Jira: Amazon deserves frowns for their employee treatment–now more than ever

One of the top businesses in the world, Amazon, is mistreating their workers in these hard times.

Amazon [Fair use]

One of the top businesses in the world, Amazon, is mistreating their workers in these hard times.

Violet Jira, Opinion Editor

In today’s world of big business, only one company can overnight ship you the TikTok lights you impulsively ordered at 3 a.m., deliver groceries directly to your doorstep with the press of a finger, aid you in streaming the latest episode of “Love Island” and deliver audiobooks directly to a tablet that they designed. No company seems quite as big as Amazon. 

But have you ever stopped to wonder how those TikTok lights appeared at your door overnight? Or who was responsible for collecting those groceries that appeared on your doorstep? Well, it isn’t magic and it certainly isn’t pretty as many of Amazon’s over 125,000 fulfillment center workers will tell you. And it seems like things are finally coming to a head. 

At an Amazon facility in Staten Island, workers struck over health concerns due to the coronavirus, but the story doesn’t start or end there. 

Amazon has a long history of less than ideal treatment of their workers.

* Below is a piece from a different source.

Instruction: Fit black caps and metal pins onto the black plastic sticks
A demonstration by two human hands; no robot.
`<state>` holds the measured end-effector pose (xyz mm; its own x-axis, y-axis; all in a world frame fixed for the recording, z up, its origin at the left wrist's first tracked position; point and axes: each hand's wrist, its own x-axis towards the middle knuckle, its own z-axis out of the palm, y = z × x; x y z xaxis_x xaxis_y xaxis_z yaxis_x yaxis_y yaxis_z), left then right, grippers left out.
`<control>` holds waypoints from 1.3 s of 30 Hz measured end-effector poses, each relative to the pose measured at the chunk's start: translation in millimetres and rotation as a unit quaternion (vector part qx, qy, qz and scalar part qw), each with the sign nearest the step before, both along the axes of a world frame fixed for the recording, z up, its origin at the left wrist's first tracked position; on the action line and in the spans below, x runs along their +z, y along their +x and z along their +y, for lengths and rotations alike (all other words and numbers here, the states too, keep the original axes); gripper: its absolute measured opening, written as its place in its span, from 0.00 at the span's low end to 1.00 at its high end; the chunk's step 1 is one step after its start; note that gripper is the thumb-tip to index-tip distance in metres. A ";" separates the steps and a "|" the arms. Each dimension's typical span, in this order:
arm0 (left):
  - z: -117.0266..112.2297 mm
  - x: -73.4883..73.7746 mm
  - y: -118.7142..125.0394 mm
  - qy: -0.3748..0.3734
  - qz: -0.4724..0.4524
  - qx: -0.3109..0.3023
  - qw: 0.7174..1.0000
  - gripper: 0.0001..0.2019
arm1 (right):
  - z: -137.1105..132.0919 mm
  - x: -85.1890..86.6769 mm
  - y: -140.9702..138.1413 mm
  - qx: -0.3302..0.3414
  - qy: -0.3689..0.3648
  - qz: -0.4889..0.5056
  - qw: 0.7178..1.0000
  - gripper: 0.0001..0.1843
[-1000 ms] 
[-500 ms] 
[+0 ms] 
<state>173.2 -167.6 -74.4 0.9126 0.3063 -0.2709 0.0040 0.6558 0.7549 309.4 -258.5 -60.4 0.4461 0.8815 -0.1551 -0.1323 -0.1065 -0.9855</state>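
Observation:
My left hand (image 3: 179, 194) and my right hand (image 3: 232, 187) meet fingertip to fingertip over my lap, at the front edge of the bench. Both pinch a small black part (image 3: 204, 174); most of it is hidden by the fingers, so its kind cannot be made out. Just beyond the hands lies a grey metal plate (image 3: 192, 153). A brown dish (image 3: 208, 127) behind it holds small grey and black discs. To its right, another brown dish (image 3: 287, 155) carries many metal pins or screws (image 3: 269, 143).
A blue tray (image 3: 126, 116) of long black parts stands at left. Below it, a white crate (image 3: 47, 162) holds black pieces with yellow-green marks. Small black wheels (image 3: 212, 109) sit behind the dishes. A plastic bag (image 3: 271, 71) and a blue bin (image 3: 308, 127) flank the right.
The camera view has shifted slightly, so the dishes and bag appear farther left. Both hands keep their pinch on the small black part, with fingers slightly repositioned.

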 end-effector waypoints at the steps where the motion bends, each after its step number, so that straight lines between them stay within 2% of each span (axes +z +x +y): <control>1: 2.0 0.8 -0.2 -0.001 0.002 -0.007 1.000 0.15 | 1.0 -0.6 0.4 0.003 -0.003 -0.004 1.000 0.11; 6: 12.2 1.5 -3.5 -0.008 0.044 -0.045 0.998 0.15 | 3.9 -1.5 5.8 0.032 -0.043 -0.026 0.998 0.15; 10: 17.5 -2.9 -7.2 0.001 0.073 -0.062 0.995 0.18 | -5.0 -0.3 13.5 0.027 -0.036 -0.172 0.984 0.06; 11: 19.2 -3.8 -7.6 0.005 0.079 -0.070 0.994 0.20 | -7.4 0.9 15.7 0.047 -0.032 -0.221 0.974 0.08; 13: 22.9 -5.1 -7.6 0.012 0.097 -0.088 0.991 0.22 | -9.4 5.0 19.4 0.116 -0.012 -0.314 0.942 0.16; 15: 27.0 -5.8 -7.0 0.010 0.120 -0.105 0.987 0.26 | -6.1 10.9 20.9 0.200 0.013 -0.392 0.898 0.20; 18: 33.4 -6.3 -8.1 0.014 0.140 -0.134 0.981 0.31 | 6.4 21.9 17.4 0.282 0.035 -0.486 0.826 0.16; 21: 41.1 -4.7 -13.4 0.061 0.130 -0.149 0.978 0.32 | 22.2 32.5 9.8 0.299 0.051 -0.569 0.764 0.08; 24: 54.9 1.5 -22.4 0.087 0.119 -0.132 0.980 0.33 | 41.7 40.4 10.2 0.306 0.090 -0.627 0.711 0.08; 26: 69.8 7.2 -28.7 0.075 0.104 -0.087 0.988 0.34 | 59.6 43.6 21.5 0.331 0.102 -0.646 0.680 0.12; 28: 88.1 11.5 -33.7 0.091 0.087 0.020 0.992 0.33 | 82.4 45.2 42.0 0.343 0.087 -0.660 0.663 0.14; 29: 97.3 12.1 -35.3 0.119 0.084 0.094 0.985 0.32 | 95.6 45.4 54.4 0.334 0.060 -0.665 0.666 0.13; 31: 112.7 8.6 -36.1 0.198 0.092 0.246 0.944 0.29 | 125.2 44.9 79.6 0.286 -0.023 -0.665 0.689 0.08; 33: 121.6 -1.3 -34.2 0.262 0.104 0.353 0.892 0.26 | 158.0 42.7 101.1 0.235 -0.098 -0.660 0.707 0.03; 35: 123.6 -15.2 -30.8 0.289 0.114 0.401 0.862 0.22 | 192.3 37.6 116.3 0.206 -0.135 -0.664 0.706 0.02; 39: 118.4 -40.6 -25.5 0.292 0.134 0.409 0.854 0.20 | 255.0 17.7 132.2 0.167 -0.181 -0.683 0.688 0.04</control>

The complaints have been uniform and consistent–indirect penalties for using the restroom while on the clock, shifts that require workers to walk upwards of ten to fifteen miles from clock-in to clock-out and other serious complaints. 

An article about fulfillment worker Candice Dixon shows just how serious these injuries can be. “An Amazon-approved doctor said she had bulging discs and diagnosed her with a back sprain, joint inflammation, and chronic pain, determining that her injuries were 100 percent due to her job.” She only worked there for two months in 2018 and now she can hardly climb stairs. 

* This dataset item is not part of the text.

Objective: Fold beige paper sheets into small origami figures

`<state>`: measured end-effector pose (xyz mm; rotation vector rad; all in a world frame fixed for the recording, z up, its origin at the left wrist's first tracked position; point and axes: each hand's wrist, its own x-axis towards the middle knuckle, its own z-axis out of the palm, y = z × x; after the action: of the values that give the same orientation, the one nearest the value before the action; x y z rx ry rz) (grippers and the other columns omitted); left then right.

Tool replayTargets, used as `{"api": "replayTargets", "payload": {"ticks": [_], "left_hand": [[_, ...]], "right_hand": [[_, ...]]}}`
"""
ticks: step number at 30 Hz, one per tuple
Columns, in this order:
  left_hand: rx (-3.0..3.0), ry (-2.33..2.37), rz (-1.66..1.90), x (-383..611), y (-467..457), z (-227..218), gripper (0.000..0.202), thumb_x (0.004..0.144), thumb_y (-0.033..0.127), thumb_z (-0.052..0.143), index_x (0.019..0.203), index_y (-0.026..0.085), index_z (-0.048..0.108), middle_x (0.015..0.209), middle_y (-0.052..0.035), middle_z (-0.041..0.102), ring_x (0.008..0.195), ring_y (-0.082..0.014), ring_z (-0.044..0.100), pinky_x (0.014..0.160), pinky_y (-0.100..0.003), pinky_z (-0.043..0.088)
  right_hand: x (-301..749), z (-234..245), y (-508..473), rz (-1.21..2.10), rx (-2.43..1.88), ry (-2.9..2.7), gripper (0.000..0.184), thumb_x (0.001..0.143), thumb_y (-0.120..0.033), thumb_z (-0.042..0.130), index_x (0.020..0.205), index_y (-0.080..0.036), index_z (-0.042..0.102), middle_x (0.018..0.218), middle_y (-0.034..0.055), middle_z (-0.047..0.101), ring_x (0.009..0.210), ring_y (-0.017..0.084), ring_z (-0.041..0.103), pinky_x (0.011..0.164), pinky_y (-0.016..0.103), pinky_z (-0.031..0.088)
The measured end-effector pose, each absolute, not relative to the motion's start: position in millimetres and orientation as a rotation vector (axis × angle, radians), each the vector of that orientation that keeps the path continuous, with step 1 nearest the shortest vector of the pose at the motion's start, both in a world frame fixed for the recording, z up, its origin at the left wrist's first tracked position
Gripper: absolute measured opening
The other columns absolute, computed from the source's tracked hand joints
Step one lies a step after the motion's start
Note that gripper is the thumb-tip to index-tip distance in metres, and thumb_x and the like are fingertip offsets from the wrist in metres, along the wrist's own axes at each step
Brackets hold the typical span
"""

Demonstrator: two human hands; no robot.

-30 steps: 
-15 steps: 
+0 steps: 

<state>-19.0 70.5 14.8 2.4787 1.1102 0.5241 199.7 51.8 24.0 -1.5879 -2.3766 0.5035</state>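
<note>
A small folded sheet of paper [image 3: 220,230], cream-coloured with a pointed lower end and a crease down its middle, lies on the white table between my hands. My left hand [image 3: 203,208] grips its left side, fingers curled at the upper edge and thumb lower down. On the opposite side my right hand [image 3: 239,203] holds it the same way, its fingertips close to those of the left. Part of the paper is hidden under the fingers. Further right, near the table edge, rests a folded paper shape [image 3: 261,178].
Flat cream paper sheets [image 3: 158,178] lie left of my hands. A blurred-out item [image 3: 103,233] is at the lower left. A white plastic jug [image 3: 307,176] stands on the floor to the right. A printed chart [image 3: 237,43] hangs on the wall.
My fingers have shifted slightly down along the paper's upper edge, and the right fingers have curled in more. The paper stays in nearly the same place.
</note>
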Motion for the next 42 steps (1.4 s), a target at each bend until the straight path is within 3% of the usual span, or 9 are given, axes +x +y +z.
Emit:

Two years later, fulfillment workers are having to come to grips with a different kind of concern. Amid the coronavirus crisis, workers argue that Amazon is not taking enough measures to ensure the safety and health of its workers. Employees at Amazon’s Staten Island facility repeated chants that indicated that as many as ten employees at their facility had tested positive for the virus, numbers that Amazon will neither acknowledge nor confirm.

“The plan is to cease all operations until the building is closed and sanitized…we’re asking the building to be closed and sanitized, and for us to be paid [during that process],”  Christian Smalls told CNN. Smalls orchestrated the strike only to find that he had been fired by Amazon. The move has prompted New York Mayor Bill de Blasio to investigate his termination. 

Though the concerns Staten Island workers struck over on Mar. 30 are entirely different from the concerns highlighted by individuals like Candice Dixon, both work in tandem to speak to a larger problem with Amazon: they don’t treat their workers like people. 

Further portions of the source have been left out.